Re: Geolocation header

On 05/08/17 08:28, Walter H. wrote:
> On 04.08.2017 11:27, Luis Barguñó Jané wrote:
>> Exactly the same as the server deciding whether to include JS to use 
>> geolocation API.
> but without JS on client side, this doesn't work and the server doesn't 
> get anything;
> and with the header proposal there is no 2nd safety layer
>> My bad again, I was writing this e-mail as plain language.
>> I agree with you. We MUST not introduce any new privacy risk, and a 
>> proper standard should guarantee that.
> should guarantee means no guarantee;   the standard MUST guarantee that, 
> and when we talk about a standard that is similar to a law,
> it MUST prevent anybody who doesn't conform to the standard ...

The IETF does not produce laws. RFCs are guides on how to communicate 
with the rest of the HTTP world.

The WG chair may correct me here, but AFAIK this WG focus is on 
producing documents that minimize interoperability problems between HTTP 
agents and increase their security and privacy as much as possible along 
the way.

NO RFC document can meet the requirement you are making this proposal 
match. However bad the proposal may be, this line of argument against it 
seems invalid to me.

> and a fallback MUST be provided, in other words a server MUST do either 
> both the JS-API and the header proposal or only the JS-API,
> because it can't be, that for a legit use case you have to buy a new 
> "smartphone", because the server only does header proposal ...

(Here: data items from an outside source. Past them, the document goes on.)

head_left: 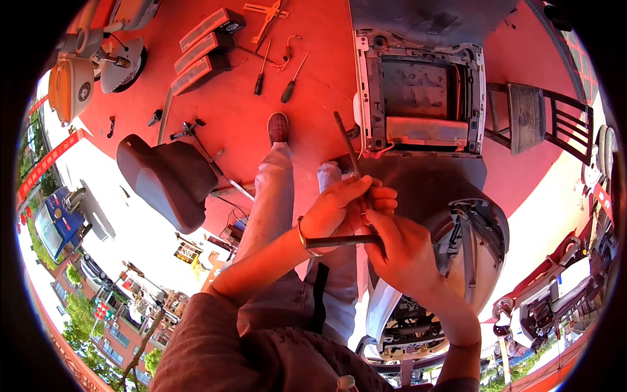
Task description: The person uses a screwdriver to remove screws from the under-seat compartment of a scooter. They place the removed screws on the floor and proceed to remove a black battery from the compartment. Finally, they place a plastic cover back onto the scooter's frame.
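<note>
Plainly, the rod is slim; the bar, straight; both, dark.

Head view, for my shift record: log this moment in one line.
Left hand: grips upper dark rod section; right hand: grips lower dark rod section; whether joined: unclear; screwdrivers: on red floor

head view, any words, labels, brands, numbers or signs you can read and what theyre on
Left red banner: pale lettering, too small to quote reliably.
Black-and-yellow sign: lettering, too small to quote reliably.
Right red banner: pale marks, too blurred to read.
Dark bar at the right hand: no lettering shows.
</note>
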The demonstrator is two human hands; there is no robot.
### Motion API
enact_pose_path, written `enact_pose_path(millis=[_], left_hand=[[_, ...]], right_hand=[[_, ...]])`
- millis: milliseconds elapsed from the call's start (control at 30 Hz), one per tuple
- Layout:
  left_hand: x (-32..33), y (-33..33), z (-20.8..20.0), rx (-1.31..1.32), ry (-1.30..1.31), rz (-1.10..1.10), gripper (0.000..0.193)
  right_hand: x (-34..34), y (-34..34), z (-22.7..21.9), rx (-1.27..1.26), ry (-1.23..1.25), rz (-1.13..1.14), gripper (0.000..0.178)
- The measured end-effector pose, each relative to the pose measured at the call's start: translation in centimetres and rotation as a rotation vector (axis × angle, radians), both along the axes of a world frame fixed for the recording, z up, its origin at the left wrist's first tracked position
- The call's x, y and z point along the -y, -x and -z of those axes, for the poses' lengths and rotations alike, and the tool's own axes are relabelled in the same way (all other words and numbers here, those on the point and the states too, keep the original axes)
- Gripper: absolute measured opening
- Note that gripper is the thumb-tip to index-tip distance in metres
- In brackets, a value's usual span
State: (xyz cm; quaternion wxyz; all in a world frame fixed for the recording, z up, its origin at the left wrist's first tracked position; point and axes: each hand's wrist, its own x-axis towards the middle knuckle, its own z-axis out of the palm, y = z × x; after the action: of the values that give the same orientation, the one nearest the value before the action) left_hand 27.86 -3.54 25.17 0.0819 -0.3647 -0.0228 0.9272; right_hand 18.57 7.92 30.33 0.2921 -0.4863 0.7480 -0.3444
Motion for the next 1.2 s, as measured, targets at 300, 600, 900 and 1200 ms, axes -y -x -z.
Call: enact_pose_path(millis=[300,600,900,1200], left_hand=[[13.7,-9.7,17.8,0.305,0.335,0.252,0.007],[31.3,-7.9,29.8,0.362,1.76,0.836,0.035],[33.5,-16.4,21.5,0.178,1.078,0.669,0.029],[32.4,-29.1,13.9,0.411,0.871,0.775,0.022]], right_hand=[[12.5,-10.1,9.1,0.159,-0.331,0.278,0.024],[9.8,-15.3,20.6,0.344,-0.247,1.098,0.016],[1.4,-2.5,24.1,0.802,-0.156,1.92,0.027],[4.9,-2.5,25.9,1.276,-0.004,1.846,0.026]])
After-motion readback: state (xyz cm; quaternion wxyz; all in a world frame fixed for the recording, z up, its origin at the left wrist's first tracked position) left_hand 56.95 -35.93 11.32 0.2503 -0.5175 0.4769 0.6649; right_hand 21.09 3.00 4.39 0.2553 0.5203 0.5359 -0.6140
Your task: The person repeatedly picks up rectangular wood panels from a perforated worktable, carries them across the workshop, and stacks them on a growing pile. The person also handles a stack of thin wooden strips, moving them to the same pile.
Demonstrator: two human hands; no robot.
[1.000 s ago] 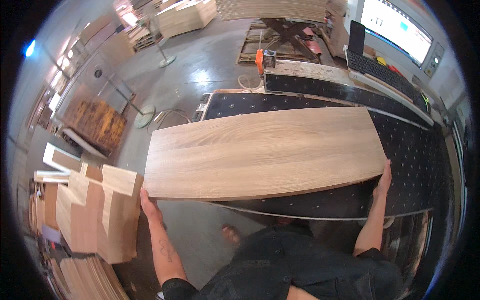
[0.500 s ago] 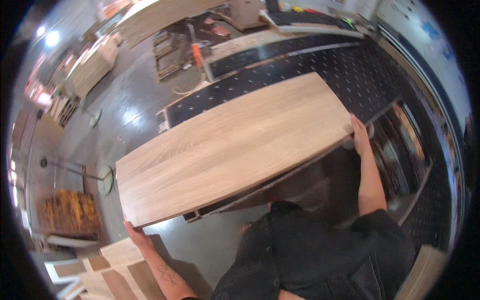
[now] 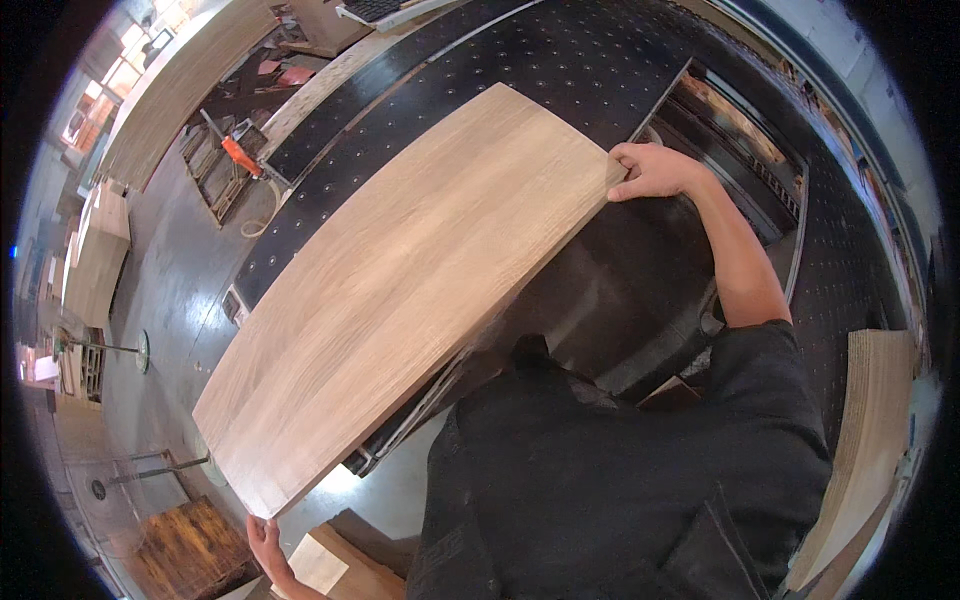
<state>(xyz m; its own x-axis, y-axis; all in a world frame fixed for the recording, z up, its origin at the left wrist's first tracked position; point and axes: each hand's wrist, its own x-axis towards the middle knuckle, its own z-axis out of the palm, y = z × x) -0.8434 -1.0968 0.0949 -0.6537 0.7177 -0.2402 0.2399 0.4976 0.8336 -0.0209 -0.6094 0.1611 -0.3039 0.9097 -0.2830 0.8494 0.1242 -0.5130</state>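
Note:
A long light wood-grain board [image 3: 400,290] lies tilted across the view, from lower left to upper right, over a black work table. Its near lower-left corner is gripped by my left hand [image 3: 268,552], with the fingertips at the edge. At the far right corner my right hand [image 3: 655,170] pinches the board, thumb below and fingers bent at the edge. Part of the board's underside and any contact with the table are hidden.
The black table [image 3: 560,50] is dotted with small round studs. An orange-handled tool [image 3: 240,157] stands beyond the board. Stacked boards rise at right [image 3: 860,430] and at lower left are pale wood pieces [image 3: 330,565]. A stained wooden block [image 3: 190,545] stands on the left.
The view has turned to the right, and the board now slants more steeply. Both hands keep hold of its corners; the right hand's fingers now show more clearly.

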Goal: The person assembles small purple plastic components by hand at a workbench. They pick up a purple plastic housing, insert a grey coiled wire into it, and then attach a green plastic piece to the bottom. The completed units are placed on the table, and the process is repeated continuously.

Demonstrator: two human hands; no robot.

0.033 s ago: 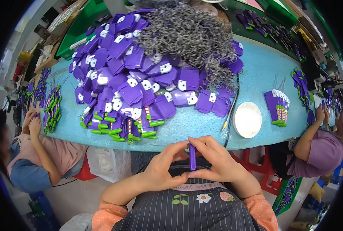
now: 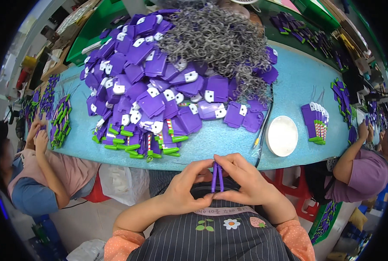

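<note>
Swung apart since the earlier frame, two slim purple plastic plates (image 2: 214, 178) form a narrow V, unjoined, I judge, at the near end. On my distant feed, the left hand (image 2: 188, 182) and right hand (image 2: 243, 180) pinch them, fingers curled nearly closed, before heaped purple-and-white plastic shells (image 2: 150, 103) on the blue table (image 2: 229, 143).

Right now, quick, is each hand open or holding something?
Left hand: holding one side of the purple piece.
Right hand: holding the other side of it.
</note>
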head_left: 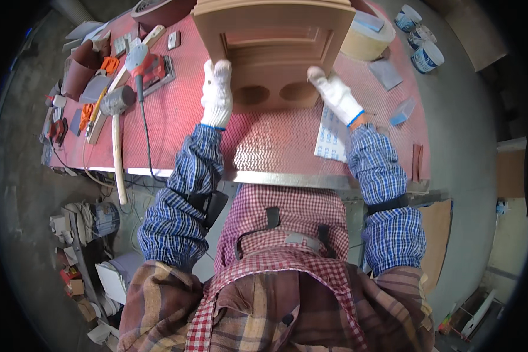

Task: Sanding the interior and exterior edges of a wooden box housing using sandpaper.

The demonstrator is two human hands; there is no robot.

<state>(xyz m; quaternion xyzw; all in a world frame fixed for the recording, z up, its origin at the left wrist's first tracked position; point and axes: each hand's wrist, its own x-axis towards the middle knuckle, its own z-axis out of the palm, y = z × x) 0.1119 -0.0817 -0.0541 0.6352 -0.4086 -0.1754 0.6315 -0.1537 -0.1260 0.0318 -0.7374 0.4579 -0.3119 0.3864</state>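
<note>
A brown panelled box-like piece [270, 70] stands at the far middle of the table, with a moulded frame and two dark round hollows low on its near side. My left hand [217, 88], in a white knitted glove, grips its left edge. On the opposite edge my right hand [336, 94], gloved the same way, holds the piece too. The fingers behind the edges are partly hidden. A sheet of sandpaper [331, 138], printed backing up, lies just below my right hand.
Left on the red mesh-covered table [264, 144] are a corded sander [149, 64], a mallet [117, 105] with its handle over the front edge, and orange-handled tools [87, 114]. Right are a tape roll [366, 41], a grey pad [385, 74] and a translucent block [403, 111]. Buckets [426, 57] stand beyond.
</note>
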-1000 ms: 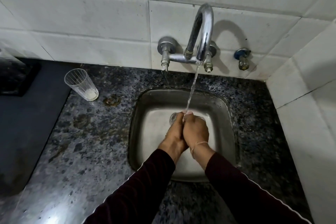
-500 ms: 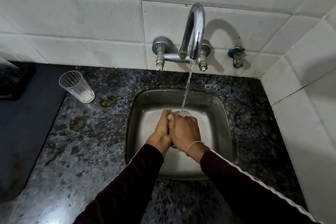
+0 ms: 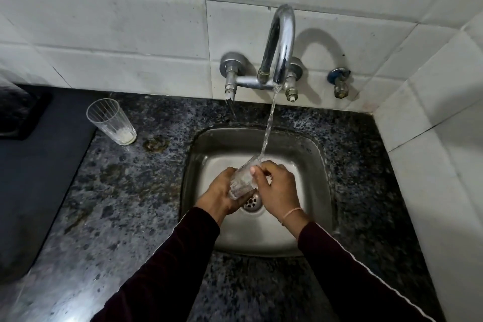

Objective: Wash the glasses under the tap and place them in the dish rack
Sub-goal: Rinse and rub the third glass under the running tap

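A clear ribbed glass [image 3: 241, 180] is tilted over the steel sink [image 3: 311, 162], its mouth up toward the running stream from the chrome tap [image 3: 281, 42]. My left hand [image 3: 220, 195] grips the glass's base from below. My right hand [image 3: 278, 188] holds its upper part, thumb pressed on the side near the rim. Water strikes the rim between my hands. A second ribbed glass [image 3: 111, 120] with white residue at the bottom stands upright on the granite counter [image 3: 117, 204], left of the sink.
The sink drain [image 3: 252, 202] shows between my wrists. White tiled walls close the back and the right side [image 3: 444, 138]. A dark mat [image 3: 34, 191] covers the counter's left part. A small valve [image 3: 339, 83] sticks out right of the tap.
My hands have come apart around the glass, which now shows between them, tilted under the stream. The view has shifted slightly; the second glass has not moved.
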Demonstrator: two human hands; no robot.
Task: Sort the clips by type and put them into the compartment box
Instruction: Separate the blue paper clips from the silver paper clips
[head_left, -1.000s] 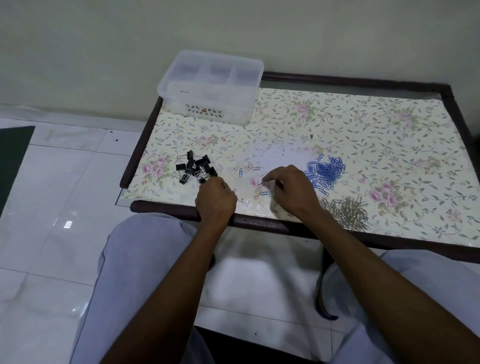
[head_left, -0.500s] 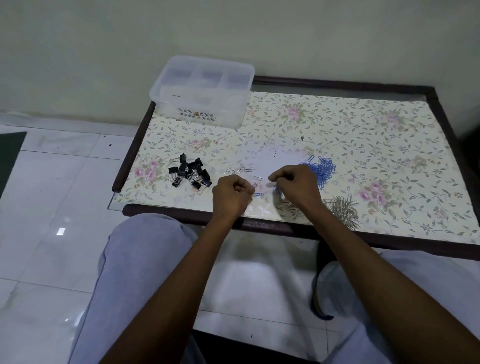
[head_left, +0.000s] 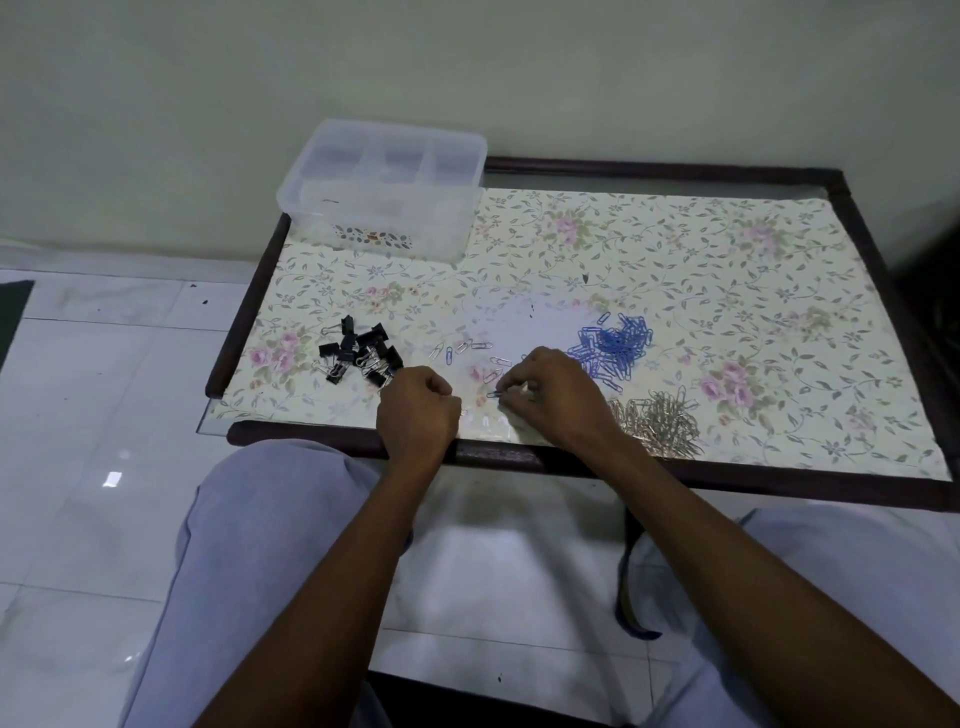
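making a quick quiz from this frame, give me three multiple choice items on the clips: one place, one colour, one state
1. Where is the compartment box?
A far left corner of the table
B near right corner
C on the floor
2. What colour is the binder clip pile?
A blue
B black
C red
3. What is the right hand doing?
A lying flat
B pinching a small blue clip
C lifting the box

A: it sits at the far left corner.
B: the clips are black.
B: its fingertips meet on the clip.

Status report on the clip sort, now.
Left hand fisted at table edge; right hand pinching a blue paper clip. Three piles sorted; compartment box still closed. Nothing in the way.
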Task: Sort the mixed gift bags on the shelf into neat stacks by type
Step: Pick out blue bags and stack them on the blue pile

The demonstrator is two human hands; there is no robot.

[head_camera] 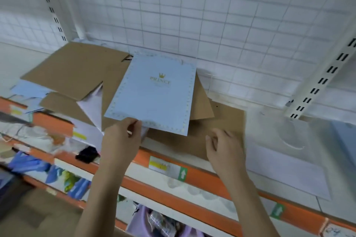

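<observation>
A flat light-blue gift bag (154, 96) with a gold crown and the word PRINCE lies tilted on top of brown paper bags (77, 71) on the shelf. My left hand (123, 134) pinches its near left corner, thumb on top. My right hand (225, 146) hovers with loosely curled fingers over a brown bag (185, 142) to the right and holds nothing. A pale lilac bag (92, 106) pokes out from under the blue one on the left. More light-blue bags (28, 90) lie at the far left.
The white shelf (279, 159) has an orange front rail (192, 173) with price labels. A wire grid back panel (212, 25) rises behind. A slotted white upright (319, 81) stands at the right, with a blue box (344, 140) beyond it. Lower shelves hold mixed goods (57, 177).
</observation>
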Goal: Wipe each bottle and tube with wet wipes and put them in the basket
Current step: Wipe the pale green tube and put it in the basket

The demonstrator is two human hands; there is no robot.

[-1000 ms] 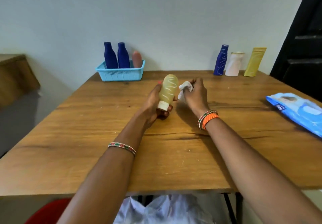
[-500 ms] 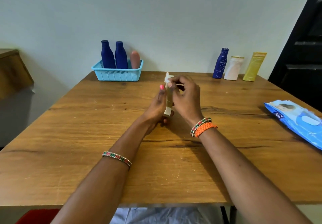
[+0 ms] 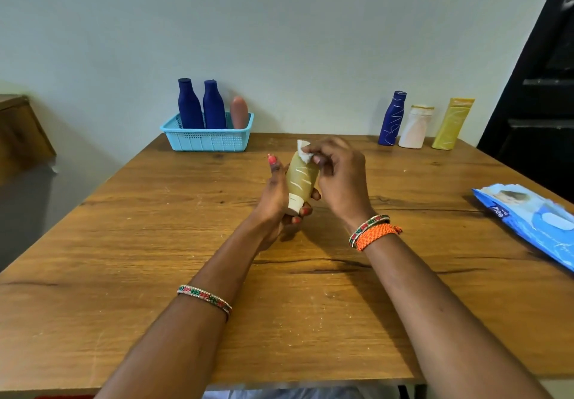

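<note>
My left hand (image 3: pixel 275 200) grips a yellow-green tube (image 3: pixel 300 181) with a white cap pointing down, held above the middle of the wooden table (image 3: pixel 155 259). My right hand (image 3: pixel 340 178) pinches a white wet wipe (image 3: pixel 303 151) against the tube's upper end. A light blue basket (image 3: pixel 206 141) at the back left holds two dark blue bottles (image 3: pixel 200 105) and a brown tube (image 3: pixel 239 113). A blue bottle (image 3: pixel 392 118), a white bottle (image 3: pixel 416 127) and a yellow tube (image 3: pixel 453 123) stand at the back right.
A blue wet-wipe pack (image 3: pixel 534 215) lies at the table's right edge. A wooden cabinet (image 3: pixel 18 125) stands to the left and a dark doorway (image 3: pixel 540 88) to the right. The wall is right behind the table.
The tube, turned edge-on half a second ago, shows its broad face again. My right hand has brought the wipe from beside the tube to its upper end.
</note>
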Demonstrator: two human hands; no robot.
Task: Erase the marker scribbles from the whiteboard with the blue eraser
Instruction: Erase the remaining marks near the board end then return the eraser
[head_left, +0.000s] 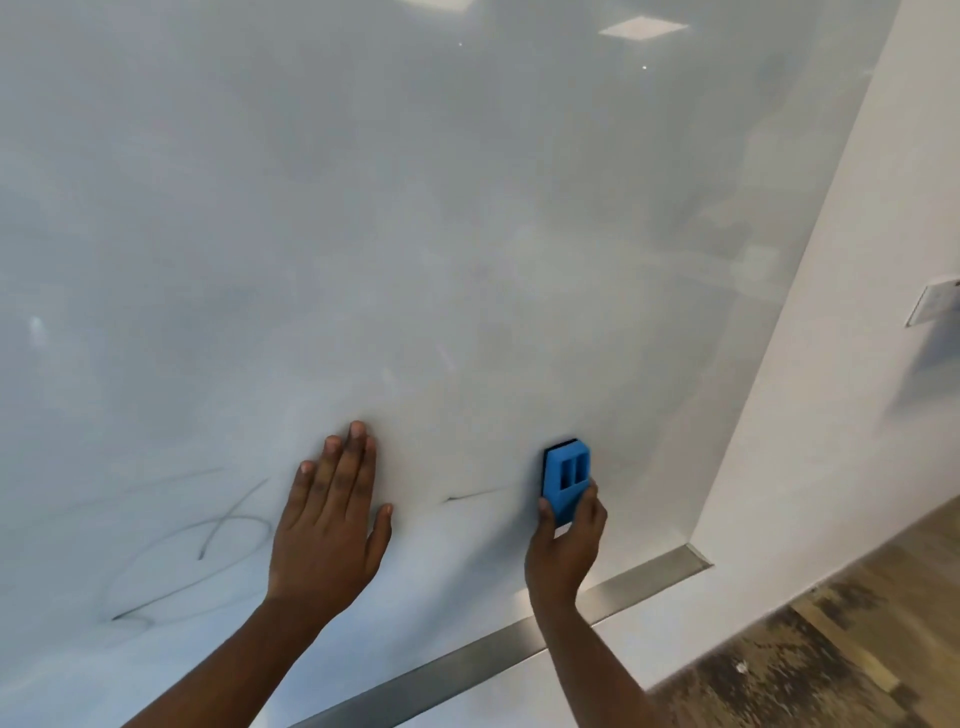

There are other fallbacks; not using any geolocation info, using other 
interfaces that JS-API, asking the user where they are, using 
pre-recorded database entries (both the geobase mentioned earlier, and a 
locally created alternative to that).

> so I ask you: does it really make a sense to have this header proposal?

Your arguments followed logically with different factual statements 
leads one to the conclusion that there is a use-case for it.